Thirdly, hearing about this Dagger really excited me. Regular readers know how much I prize the Grandest Game In The World and being hoodwinked (fairly) by an author, so seeing an award that seemed to be focussing on this aspect of the genre was a real delight.
But it seems that the CWA may have had other ideas…
So the shortlist consisted of:
- A Death In Diamonds by S J Bennett
- Murder At The Christmas Emporium by Andreina Cordani
- The Case Of The Singer And The Showgirl by Lisa Hall
- A Good Place To Hide A Body by Laura Marshall
- A Matrimonial Murder by Meeti Shroff-Shah
- Murder At The Matinee by Jamie West
I’ve only read four of them, but it’s enough to highlight the differences in plot. Murder At The Christmas Emporium is a twisty-turny mystery full of misdirections and surprises, set in a Wonka-esque toyshop and is rather marvellous. The Case Of The Singer And The Showgirl is, apart from it’s time-travel setting, a pretty straightforward plot with, to me at least, an obvious murderer. A Good Place To Hide A Body, well, isn’t a whodunnit, so no idea how that made the shortlist, and Murder At The Matinee is a beautifully-clued period whodunnit that evokes the Golden Age of mystery writing. My point is, there are (at least) two titles with complex well-constructed mystery plots, and the winner of the prize that mentions in its own blurb “the intellectual problem” was the one with the most straightforward plot.
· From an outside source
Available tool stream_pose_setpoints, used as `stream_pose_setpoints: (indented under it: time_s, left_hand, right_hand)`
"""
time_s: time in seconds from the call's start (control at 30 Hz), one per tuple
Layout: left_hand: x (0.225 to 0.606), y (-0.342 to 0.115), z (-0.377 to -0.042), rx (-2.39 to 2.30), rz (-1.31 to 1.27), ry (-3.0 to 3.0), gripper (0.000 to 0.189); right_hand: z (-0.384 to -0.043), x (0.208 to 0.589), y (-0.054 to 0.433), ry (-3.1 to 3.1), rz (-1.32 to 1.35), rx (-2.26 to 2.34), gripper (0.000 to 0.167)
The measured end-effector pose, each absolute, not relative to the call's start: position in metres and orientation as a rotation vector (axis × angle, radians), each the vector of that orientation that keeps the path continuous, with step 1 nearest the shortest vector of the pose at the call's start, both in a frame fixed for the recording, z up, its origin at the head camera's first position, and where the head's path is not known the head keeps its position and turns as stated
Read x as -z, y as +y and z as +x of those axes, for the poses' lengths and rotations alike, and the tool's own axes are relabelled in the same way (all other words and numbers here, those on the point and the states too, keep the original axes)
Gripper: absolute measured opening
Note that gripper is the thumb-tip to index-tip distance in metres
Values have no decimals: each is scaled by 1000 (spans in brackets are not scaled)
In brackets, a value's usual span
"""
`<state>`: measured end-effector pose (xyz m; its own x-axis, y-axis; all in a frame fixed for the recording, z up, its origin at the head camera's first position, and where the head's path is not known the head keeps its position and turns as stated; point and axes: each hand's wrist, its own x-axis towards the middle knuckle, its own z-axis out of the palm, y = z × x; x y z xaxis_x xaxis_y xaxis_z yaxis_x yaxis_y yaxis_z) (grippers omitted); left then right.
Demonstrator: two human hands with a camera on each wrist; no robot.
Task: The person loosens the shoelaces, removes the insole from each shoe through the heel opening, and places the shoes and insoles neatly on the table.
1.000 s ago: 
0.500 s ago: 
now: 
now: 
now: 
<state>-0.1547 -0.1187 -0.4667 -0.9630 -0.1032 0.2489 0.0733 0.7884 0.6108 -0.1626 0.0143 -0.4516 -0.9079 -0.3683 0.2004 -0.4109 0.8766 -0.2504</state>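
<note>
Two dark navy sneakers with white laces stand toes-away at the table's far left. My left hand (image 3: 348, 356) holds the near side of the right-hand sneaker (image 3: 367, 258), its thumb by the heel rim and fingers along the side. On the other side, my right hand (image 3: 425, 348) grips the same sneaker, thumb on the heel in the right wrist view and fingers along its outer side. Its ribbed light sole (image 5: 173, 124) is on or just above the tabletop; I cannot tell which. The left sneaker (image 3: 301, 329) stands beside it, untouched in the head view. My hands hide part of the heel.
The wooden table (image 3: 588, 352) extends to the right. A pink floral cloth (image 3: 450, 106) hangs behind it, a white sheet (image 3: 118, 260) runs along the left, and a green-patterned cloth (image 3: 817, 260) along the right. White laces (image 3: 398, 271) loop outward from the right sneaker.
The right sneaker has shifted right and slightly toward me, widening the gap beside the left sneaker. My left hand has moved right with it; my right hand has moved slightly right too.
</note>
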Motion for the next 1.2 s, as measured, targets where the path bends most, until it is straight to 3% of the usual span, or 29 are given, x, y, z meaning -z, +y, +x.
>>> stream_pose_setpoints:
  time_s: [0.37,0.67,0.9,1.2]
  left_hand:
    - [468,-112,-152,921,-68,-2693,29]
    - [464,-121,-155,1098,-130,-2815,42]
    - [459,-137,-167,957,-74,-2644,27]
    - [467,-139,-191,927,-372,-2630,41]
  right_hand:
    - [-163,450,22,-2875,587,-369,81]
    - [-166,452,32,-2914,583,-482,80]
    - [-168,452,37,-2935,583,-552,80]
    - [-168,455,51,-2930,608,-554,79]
So my question is, what is the prize being awarded for? The best written novel that contains a whodunnit element or the best constructed whodunnit plot contained within a novel?
Even referring to complex plotting opens a can of worms. Take, for example, Ellery Queen’s The French Powder Mystery, which is a wonderful logic problem of a book. If you’re not interested in the mystery element, then you might want to look elsewhere as it’s a bit of a slog in places, but you can’t deny the masterful plotting. On the other hand, what about Christie’s After The Funeral? The plot isn’t that complex – if you spot one thing, it opens the whole thing wide open, but damn, it’s clever. Mystery connoisseurs could probably debate which one is the better plot (although most would agree that the Christie is the better book) but you can’t overlook that they are both brilliant whodunnits.


One book that is the opposite – a good book (in some people’s eyes) that contains a rubbish mystery – is Cat Of Many Tails, also by Ellery Queen. I’ll be reviewing this one in the next couple of days, so I’ll withhold my judgement as to the quality of the book for now, but lots of people really rate it. However the mystery is absolutely dreadful – anyone who can’t spot the killer 100 pages from the end needs to hand in their armchair detective card. But despite it having a whodunnit element, it is a highly acclaimed (rightly or wrongly) novel, so would that have won the Whodunnit Dagger?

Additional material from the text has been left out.